** Recorded data **
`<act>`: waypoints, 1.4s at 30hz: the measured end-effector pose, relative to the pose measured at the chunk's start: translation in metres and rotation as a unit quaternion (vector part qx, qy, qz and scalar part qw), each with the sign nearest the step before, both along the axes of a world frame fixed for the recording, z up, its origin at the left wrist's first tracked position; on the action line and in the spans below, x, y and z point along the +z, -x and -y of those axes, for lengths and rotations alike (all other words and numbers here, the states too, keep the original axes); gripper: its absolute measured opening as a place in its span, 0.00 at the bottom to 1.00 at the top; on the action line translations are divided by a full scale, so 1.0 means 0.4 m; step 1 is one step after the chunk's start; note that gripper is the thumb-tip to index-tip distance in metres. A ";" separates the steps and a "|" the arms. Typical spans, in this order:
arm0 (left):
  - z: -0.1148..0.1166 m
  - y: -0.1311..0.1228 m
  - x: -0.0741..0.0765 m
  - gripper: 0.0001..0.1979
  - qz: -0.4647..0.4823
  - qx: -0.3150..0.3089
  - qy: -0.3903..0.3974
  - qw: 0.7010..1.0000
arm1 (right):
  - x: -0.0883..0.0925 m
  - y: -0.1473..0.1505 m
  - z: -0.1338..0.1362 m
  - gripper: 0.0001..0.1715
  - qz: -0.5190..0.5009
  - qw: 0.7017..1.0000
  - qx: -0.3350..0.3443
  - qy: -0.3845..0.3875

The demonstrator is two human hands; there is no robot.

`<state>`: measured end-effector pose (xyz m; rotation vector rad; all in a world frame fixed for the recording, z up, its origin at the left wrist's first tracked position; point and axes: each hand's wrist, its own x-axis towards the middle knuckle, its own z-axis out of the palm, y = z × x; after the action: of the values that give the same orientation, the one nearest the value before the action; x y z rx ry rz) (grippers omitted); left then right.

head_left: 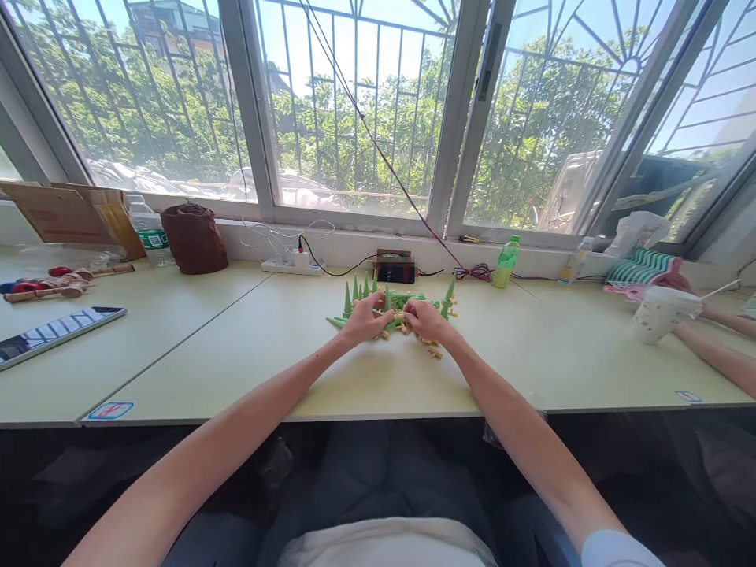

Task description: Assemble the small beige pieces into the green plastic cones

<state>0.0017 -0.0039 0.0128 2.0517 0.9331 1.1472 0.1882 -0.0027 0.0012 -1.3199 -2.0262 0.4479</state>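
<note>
Meeting at the centre of the frame, the left hand [366, 319] and the right hand [426, 321] lie knuckles up on the pale table [248, 346], fingers curled inward. Their fingertips close from either side on a cluster of tan pieces [402, 318] that sits directly between them, touching both. The pieces are too small to show exactly how they are pinched.

Green cones [348, 301] stand upright just behind and beside the hands, ringing the cluster, and a few tan bits lie loose below the right wrist.

Behind the cones, near the window sill, sits a black box [394, 268], with a green bottle [506, 264] to its right and a brown pouch [194, 238] well off to the left. A tablet [56, 335] lies at the left edge. At the right edge a paper cup [658, 313] stands near another person's forearm [717, 358].
</note>
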 end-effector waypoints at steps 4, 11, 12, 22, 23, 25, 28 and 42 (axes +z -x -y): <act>-0.002 -0.001 -0.010 0.10 -0.045 -0.032 0.013 0.998 | 0.002 -0.003 -0.004 0.07 -0.024 0.998 -0.045 -0.038; 0.002 -0.002 -0.017 0.12 -0.076 -0.056 0.003 0.995 | 0.004 -0.002 -0.003 0.06 -0.020 0.995 -0.070 -0.066; 0.005 -0.002 -0.014 0.13 -0.076 -0.055 0.001 0.996 | 0.004 -0.001 -0.002 0.05 -0.019 0.995 -0.070 -0.066; 0.018 -0.004 0.000 0.16 -0.092 -0.067 -0.047 0.992 | -0.001 -0.001 -0.009 0.05 -0.006 0.994 -0.072 -0.086; 0.017 -0.004 0.000 0.17 -0.092 -0.067 -0.046 0.992 | -0.003 -0.001 -0.010 0.05 -0.004 0.993 -0.073 -0.088; 0.013 -0.002 -0.002 0.18 -0.092 -0.067 -0.042 0.993 | -0.005 -0.001 -0.013 0.06 -0.002 0.993 -0.075 -0.090; 0.008 0.001 -0.004 0.19 -0.096 -0.079 -0.029 0.992 | -0.006 -0.001 -0.015 0.06 -0.007 0.993 -0.076 -0.088; -0.011 -0.007 -0.027 0.20 -0.106 -0.058 0.015 0.993 | -0.005 -0.001 -0.012 0.07 -0.024 0.992 -0.074 -0.098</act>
<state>0.0047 0.0006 0.0018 2.2023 0.9102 0.8622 0.1887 0.0023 -0.0009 -1.3136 -1.8656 0.2054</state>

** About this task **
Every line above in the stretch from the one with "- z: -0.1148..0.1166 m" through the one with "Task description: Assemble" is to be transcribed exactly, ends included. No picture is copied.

** Result of the task **
  - z: -0.1148..0.1166 m
  - y: -0.1311..0.1228 m
  - x: -0.0741..0.0765 m
  - gripper: 0.0001..0.1979
  - qz: -0.4647..0.4823
  - qx: -0.3150..0.3089
  - qy: -0.3903..0.3974
  - qw: 0.7010..1.0000
arm1 (right):
  - x: -0.0883..0.0925 m
  - y: -0.1473..0.1505 m
  - z: -0.1338..0.1362 m
  - gripper: 0.0001..0.1715
  - qz: -0.5190..0.5009
  - qw: 0.7017..1.0000
  - qx: -0.3350..0.3443
  - qy: -0.3845..0.3875

The demonstrator is two human hands; there is no robot.

`<state>`: measured end-effector pose (xyz m; rotation vector rad; all in a world frame fixed for the recording, z up, its origin at the left wrist's first tracked position; point and axes: each hand's wrist, its own x-axis towards the middle knuckle, its own z-axis out of the palm, y = z × x; after the action: of the values that give the same orientation, the one nearest the value before the action; x y z rx ry rz) (grippers omitted); left then right.

head_left: 

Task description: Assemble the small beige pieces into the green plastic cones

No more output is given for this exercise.